Insomma, a quanto pare, il contratto di servizio (anche se viene denominato contratto) non ha un valore vincolante. Le direttive vere e proprie devono poi essere sviluppate all’interno dell’azienda Rai. Il compito della politica – e della commissione di Vigilanza in particolare – sarà poi eventualmente quello di interrogare il governo sulle performance o le disfunzioni tecniche della Rai. Ci si dovrebbe aspettare – per inciso – che quanto è stato fatto con Dazn (su cui si sono spese delle interrogazioni parlamentari in corrispondenza dei suoi malfunzionamenti nella trasmissione delle partite della Serie A) anche in caso di problemi di Raiplay nella trasmissione in diretta streaming.

«Lei pone un tema corretto su cui è giusto fare dei ragionamenti – spiega Carotenuto -. In questo contratto di servizio, c’è un potenziamento di Raiplay, che passa anche dalla richiesta di creazione di prodotti nativi digitali. Ma siamo sempre nell’ambito di un programma non vincolante. Prima di fare qualsiasi ragionamento, dobbiamo capire bene quello che abbiamo votato: noi, con il contratto di servizio, diamo soltanto un indirizzo».

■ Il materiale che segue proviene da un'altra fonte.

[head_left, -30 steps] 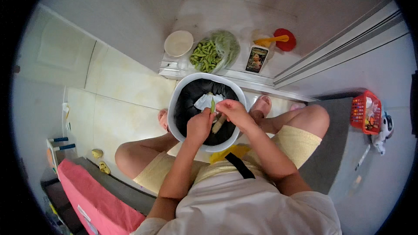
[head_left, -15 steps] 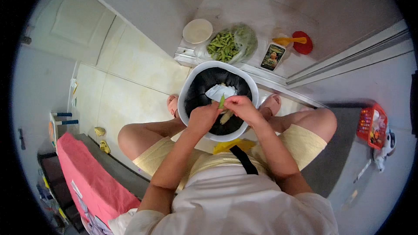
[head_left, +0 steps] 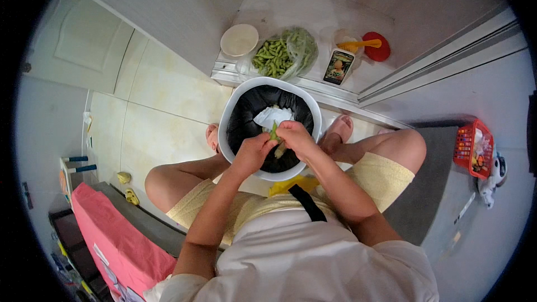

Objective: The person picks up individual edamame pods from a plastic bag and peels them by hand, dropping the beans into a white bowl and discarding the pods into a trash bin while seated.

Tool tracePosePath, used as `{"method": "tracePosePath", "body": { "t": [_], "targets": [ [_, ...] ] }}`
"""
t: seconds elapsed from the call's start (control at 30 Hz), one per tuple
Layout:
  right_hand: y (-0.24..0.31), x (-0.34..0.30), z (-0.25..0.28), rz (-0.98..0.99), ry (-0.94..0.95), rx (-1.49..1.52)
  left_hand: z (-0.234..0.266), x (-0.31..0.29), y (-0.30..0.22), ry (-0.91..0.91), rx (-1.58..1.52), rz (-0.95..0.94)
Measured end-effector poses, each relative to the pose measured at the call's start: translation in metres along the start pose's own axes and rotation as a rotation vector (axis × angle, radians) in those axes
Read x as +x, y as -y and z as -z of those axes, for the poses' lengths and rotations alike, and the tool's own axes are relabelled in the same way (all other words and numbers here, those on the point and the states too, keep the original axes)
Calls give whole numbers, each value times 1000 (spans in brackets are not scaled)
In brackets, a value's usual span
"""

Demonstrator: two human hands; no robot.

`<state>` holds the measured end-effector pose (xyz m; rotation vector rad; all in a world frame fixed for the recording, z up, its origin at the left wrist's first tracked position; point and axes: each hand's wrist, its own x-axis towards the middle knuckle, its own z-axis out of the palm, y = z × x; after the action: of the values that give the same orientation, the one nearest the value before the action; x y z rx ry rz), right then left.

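Note:
Over a white bin [head_left: 225, 117] lined with a black bag, both my hands meet at a green edamame pod [head_left: 273, 132]. My left hand [head_left: 251, 151] pinches its lower part. Against its side, the fingertips of my right hand [head_left: 296, 137] are pressed together; they partly cover the pod. White crumpled paper [head_left: 273, 116] lies in the bin beyond my fingers, and a pale, longish scrap [head_left: 281, 150] shows below them. Behind the bin, a clear plastic bag [head_left: 302, 50] holds a heap of green pods [head_left: 272, 57]. A whitish bowl [head_left: 239, 40] stands left of that bag.
Right of the pods a phone [head_left: 338, 68] leans near a yellow-orange brush [head_left: 359, 43] and a round red item [head_left: 376, 47]. The bin stands between my knees, near a raised sill [head_left: 330, 96]. A red basket [head_left: 473, 149] sits far right; pink cloth [head_left: 114, 235] hangs at left.
The whole scene has shifted a little to the left in the picture. Both hands stay together at the pod over the bin, and slightly less of the pod shows between the fingers.

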<state>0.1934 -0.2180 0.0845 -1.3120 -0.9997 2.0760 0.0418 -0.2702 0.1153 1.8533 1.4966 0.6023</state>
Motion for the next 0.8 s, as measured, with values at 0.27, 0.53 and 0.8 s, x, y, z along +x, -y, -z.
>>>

Insomma, si torna nuovamente alla questione politica distante però, dalle tecniche di gestione e dallo sviluppo della digitalizzazione dell’azienda Rai: «Noi vorremmo liberare i partiti dal peso della Rai – spiega l’esponente del M5S -. È il nostro obiettivo da sempre. Oggi stiamo parlando di una Rai condizionata da una legge sulla governance voluta dal Pd all’epoca di Renzi, sulla quale – tra l’altro – il Pd adesso sta facendo dei ragionamenti per tornare indietro. Vorremmo fare degli Stati generale per la Rai per rivedere la missione del servizio pubblico: la lottizzazione di questa realtà che è la più importante industria culturale del Paese non ha fatto altro che ridimensionarla nella qualità delle sue performance».